WHAT TO DO: Please transcribe exactly, and only, the lines of the data below between the line holding "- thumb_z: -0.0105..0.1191" and the line holding "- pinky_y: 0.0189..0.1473", inclusive.

TASK DATA:

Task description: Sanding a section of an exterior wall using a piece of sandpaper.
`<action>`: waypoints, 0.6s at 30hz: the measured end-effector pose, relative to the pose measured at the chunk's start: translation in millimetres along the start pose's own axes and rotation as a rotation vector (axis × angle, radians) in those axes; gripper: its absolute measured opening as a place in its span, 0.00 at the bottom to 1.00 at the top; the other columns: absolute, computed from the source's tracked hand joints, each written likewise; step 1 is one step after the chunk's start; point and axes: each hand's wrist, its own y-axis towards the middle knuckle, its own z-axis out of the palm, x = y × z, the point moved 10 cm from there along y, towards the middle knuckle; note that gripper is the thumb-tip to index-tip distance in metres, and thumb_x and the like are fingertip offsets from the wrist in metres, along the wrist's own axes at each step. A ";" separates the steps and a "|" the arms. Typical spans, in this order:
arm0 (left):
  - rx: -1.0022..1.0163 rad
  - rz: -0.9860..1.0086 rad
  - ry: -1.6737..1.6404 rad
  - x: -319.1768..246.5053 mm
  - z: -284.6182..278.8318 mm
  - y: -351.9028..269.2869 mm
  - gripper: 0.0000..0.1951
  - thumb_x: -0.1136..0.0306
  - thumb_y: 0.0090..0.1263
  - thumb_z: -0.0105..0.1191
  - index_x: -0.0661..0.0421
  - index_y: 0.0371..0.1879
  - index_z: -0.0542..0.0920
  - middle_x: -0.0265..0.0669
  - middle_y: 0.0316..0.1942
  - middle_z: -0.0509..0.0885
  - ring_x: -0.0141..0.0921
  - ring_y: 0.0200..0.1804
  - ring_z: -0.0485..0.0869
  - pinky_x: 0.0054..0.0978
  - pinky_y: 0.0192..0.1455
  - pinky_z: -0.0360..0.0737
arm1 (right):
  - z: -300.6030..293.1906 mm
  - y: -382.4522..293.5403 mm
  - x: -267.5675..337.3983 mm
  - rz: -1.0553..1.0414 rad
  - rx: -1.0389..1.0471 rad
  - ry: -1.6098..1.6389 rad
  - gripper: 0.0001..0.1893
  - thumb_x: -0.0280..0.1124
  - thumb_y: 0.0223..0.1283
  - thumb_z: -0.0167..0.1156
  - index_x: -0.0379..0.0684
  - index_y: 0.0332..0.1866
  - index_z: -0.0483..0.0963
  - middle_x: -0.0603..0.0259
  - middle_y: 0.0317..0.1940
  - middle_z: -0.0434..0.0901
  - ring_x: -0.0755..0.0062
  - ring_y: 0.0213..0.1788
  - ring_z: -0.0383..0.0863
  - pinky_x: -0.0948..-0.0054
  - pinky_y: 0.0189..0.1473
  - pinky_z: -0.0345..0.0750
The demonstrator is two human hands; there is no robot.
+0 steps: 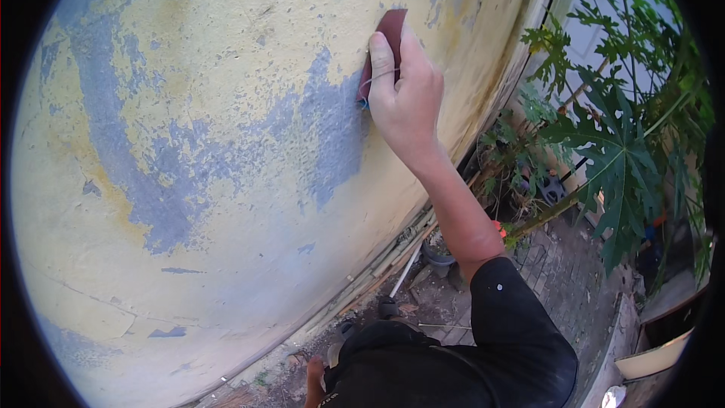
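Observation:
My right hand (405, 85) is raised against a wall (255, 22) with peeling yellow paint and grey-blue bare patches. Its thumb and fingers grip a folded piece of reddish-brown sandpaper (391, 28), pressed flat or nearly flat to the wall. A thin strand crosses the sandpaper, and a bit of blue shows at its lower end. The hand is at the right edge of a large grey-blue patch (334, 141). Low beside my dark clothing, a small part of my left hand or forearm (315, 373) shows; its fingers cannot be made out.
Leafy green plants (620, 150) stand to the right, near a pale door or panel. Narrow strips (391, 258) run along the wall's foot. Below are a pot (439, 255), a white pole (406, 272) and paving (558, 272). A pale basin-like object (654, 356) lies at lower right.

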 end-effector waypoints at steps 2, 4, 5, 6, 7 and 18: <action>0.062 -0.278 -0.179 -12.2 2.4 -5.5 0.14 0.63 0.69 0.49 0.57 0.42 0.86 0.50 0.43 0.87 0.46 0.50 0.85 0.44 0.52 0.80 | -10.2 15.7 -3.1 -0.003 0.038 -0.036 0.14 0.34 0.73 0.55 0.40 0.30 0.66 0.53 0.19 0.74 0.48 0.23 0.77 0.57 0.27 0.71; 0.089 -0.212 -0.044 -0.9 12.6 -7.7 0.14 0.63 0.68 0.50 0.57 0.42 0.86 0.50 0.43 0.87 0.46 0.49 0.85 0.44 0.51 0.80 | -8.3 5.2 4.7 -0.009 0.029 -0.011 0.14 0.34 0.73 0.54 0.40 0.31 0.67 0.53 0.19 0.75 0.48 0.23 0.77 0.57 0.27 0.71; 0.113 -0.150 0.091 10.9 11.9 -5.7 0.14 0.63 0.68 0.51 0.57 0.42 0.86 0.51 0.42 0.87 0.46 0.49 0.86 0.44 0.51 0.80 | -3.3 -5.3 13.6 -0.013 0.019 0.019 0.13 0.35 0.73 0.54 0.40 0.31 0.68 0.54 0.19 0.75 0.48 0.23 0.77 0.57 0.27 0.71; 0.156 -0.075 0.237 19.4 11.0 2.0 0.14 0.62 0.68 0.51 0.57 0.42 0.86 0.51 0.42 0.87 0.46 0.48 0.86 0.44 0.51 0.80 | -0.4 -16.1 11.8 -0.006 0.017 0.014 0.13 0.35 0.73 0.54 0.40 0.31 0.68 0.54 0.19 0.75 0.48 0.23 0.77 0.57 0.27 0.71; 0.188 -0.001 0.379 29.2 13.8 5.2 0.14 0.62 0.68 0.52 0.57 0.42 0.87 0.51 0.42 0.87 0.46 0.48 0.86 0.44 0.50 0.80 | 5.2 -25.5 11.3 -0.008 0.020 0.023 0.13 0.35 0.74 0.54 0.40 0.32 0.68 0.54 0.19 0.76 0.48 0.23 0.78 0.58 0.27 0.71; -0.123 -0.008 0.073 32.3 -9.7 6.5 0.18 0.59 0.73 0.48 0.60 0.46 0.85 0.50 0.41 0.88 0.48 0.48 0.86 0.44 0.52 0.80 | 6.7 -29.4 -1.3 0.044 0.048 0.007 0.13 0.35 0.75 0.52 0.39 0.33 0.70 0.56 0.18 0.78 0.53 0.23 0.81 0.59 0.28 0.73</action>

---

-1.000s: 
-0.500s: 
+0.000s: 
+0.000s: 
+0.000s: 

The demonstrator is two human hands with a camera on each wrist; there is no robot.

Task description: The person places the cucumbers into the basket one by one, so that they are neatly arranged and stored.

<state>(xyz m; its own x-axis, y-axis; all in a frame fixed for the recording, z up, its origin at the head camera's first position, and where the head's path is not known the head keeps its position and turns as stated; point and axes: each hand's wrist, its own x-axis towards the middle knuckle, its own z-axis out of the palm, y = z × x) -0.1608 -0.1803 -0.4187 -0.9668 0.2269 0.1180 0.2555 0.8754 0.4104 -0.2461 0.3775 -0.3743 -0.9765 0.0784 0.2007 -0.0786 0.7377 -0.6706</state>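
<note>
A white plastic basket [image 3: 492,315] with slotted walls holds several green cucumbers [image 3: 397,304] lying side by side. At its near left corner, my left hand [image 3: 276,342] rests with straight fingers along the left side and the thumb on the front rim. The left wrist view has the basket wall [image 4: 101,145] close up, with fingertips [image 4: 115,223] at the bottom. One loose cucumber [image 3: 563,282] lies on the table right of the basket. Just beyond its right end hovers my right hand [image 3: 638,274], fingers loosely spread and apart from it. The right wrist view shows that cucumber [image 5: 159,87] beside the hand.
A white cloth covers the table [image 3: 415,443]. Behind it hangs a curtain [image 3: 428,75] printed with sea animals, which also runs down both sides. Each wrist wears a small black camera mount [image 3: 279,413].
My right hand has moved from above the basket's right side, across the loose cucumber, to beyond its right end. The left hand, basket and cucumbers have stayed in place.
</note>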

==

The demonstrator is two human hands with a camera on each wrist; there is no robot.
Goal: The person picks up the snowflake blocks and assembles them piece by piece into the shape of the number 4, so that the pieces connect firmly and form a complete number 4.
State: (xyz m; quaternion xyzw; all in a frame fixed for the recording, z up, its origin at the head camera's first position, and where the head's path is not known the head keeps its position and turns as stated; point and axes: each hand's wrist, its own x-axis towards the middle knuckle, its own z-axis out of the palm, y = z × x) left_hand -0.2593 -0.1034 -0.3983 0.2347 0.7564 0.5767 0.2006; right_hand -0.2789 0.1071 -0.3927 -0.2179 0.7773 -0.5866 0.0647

REPLY TO THE EXERCISE:
  - thumb_z: -0.0105..0.1191
  - index_x: -0.0661..0.0421
  - index_y: 0.0371..0.1879
  - index_z: -0.0542..0.0920
  - middle_x: -0.0265..0.0669
  - middle_y: 0.0316..0.1942
  - middle_z: -0.0509..0.0885
  - ring_x: -0.0141..0.0921
  - ring_y: 0.0200..0.1804
  - ring_z: -0.0485..0.0869
  - pinky_x: 0.0054..0.0978
  - pinky_y: 0.0192..0.1455
  - pinky_z: -0.0360..0.0737
arm1 (right):
  - z: -300.6030..293.1906 mm
  - y: -382.4522..293.5403 mm
  - x: -267.5675..337.3983 mm
  - rz: -1.0553..1.0414 rad
  - rx: -1.0389..1.0471 rad
  - ry: -1.6098..1.6389 rad
  - gripper: 0.0001..0.1893
  - thumb_x: -0.0280..0.1124
  - thumb_y: 0.0223..0.1283
  - thumb_z: -0.0167..0.1156
  - index_x: -0.0379..0.0684
  - index_y: 0.0332..0.1866
  - index_z: -0.0483..0.0963
  - middle_x: -0.0603..0.0259
  - middle_y: 0.0317..0.1940
  - middle_z: -0.0434..0.0901
  - ring_x: -0.0755..0.0062
  - ring_y: 0.0213..0.1788
  - ring_z: -0.0383..0.0863
  - pinky_x: -0.0948..-0.0054
  - pinky_y: 0.0189..0.1473

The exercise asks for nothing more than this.